Александр Варго - Приют
Превозмогая боль, он натянул на себя изрезанный пиджак. Итак, вперед, рахиты, на Стамбул! Вот только нужно найти еще одну палку для опоры – своей ноге он не доверял. Денис достал пистолет и проверил патроны.
Где-то вдалеке тоскливо закричала выпь.
Через двадцать минут ссутулившаяся фигура, опираясь всем телом на суковатую ветку, ковыляла прочь от «БМВ». «Дипломат» с шестьюстами тридцатью тысячами долларов остался лежать в багажнике автомобиля.
19
Грузный мужчина с густой черной бородой нетвердой походкой направился к костру и плеснул водой из котелка на тлеющие угли. Головешки недовольно зашипели, в небо взметнулся клуб дыма. Он выключил игравший радиоприемник, после чего, бормоча что-то себе под нос, вполз в крохотную палатку.
– Э, аккуратней! – раздался недовольный юношеский голос.
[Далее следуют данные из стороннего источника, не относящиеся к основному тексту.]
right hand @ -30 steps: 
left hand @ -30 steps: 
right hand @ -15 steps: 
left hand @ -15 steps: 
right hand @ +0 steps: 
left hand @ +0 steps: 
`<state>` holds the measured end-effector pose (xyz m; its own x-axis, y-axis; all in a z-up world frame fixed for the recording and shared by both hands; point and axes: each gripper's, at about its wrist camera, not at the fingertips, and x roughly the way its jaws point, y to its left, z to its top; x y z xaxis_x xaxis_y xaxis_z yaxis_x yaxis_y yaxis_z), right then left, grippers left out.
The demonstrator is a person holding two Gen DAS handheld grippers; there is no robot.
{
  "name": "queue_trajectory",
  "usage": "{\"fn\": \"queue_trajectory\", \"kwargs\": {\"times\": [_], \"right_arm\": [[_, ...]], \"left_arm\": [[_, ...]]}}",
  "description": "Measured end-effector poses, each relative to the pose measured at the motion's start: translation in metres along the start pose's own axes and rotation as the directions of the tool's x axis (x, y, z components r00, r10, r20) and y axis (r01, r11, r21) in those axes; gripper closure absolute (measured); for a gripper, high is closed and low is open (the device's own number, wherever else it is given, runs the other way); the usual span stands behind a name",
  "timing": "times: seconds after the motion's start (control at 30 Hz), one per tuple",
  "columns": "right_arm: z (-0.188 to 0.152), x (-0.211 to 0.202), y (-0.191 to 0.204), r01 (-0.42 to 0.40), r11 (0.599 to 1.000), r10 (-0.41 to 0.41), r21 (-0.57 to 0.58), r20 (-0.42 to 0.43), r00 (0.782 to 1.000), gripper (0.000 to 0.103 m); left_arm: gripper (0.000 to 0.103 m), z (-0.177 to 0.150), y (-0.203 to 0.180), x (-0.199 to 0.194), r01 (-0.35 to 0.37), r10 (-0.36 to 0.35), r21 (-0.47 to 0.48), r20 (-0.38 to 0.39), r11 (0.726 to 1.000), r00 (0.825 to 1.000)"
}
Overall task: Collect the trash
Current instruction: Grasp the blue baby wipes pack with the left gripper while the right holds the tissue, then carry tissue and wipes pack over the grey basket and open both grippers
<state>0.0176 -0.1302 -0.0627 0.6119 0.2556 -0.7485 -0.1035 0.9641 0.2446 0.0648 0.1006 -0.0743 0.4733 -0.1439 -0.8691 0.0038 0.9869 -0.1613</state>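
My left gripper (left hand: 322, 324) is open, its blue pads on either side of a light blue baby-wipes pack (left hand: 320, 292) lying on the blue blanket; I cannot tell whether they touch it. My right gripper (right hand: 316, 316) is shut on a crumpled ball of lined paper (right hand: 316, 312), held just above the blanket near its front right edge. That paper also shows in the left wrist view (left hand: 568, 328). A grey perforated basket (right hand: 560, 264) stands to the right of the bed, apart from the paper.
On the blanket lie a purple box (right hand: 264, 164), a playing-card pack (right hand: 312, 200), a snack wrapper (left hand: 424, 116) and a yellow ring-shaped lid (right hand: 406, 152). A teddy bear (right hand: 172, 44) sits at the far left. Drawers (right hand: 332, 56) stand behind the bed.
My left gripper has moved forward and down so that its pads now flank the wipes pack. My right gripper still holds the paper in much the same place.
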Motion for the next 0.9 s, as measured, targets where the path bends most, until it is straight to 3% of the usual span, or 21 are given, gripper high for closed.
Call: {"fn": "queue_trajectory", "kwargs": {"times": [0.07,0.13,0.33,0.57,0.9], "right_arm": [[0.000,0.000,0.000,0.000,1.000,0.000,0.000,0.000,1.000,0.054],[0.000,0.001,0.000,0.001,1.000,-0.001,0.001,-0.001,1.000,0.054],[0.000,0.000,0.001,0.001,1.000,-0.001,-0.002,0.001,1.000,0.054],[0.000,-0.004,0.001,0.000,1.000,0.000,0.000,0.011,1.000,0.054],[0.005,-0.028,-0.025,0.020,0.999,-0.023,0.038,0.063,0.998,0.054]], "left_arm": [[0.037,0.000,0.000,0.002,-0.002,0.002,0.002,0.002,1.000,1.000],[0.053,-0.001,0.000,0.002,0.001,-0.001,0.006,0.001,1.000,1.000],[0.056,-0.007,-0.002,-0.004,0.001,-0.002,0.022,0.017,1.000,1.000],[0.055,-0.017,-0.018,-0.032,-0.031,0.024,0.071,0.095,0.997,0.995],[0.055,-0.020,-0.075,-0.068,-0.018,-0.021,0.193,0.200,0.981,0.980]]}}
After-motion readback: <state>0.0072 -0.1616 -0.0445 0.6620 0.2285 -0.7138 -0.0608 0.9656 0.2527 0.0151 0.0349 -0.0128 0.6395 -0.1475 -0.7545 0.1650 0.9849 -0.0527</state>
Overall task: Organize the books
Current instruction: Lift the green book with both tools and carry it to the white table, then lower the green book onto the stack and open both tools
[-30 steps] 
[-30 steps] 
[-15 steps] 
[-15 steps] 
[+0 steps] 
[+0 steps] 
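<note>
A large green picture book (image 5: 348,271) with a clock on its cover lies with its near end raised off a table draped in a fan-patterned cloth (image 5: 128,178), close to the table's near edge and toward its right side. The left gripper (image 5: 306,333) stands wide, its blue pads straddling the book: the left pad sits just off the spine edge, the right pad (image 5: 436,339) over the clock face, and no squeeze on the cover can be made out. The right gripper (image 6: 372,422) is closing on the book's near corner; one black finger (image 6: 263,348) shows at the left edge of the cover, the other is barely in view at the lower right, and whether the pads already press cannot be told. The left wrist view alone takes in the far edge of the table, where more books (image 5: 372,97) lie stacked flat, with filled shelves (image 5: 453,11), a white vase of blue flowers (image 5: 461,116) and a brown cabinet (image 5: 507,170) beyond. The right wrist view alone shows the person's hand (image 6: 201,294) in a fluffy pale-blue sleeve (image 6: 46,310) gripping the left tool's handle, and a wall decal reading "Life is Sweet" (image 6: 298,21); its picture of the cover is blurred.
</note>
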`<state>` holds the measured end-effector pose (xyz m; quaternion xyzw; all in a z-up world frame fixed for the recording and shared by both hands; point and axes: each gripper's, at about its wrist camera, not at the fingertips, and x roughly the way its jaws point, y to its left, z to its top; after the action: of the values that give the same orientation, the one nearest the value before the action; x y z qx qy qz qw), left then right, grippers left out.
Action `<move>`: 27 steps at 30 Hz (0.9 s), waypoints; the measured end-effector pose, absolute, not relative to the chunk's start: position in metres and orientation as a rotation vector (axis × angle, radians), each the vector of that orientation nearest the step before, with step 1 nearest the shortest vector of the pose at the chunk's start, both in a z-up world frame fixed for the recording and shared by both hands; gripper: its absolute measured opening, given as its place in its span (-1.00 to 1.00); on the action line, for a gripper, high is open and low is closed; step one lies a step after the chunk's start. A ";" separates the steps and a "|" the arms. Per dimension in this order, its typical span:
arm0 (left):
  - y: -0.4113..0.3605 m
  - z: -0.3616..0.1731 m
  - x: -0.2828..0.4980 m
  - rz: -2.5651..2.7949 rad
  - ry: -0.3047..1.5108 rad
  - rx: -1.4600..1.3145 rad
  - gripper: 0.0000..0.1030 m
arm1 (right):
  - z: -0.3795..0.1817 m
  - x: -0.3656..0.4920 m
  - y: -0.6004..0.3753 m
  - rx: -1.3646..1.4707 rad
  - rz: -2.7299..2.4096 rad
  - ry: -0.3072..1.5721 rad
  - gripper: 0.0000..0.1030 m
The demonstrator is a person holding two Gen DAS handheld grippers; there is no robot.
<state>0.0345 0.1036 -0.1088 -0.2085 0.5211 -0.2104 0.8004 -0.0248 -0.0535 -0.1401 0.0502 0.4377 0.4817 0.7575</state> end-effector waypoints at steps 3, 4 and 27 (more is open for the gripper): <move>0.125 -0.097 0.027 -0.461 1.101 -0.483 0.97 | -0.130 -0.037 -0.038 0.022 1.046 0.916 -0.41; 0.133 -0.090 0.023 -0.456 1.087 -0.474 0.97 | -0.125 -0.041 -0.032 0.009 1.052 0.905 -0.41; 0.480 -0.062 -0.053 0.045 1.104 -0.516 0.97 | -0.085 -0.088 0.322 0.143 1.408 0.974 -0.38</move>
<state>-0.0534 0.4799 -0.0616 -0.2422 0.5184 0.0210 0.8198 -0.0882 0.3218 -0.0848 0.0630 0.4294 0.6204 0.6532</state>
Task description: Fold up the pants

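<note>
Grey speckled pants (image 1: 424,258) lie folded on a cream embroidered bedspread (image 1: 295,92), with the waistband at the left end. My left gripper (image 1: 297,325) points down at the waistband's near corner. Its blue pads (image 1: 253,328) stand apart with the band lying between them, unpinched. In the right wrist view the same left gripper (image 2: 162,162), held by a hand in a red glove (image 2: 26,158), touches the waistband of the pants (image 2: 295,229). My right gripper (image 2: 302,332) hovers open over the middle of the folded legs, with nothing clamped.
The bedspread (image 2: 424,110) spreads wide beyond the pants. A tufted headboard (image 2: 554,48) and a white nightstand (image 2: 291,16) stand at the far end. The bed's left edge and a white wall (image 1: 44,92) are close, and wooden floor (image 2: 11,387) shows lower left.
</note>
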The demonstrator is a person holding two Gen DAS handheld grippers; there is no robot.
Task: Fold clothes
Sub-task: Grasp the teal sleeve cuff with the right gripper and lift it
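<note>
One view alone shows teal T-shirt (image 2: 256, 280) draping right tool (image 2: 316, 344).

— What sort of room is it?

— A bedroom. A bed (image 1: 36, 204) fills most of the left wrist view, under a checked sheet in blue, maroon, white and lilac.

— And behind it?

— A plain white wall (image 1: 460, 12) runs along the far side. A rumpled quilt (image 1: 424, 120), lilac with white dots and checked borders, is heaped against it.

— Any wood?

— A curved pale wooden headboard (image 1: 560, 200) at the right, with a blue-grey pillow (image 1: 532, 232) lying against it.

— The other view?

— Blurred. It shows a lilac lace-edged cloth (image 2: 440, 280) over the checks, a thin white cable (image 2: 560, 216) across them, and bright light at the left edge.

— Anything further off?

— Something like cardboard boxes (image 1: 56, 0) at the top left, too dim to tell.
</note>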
Бородатый мужчина с кряхтением втиснул свое огромное тело в спальный мешок.
– Что, Вован, я отдавил тебе яйца?
Он втащил в палатку ружье.
– Гена! – позвал бородач.
– Чего еще? – сонным голосом спросил мальчик. Он повернул голову и, прищурившись, посмотрел на пьяного отца. Тому наконец удалось застегнуть «молнию» на мешке, и он удовлетворенно хмыкнул:
– Чего-чего… Много вопросов задаешь. Ты должен сказать: «Да, папуля, я слушаю тебя, ты у меня самый лучший…» А то единственное, что от тебя дождешься, это: «Слышь, батяня, это самое, мне нужно типа того, тридцать рублей и все такое, на кино и мороженое, чтоб я усрался, и все дела…»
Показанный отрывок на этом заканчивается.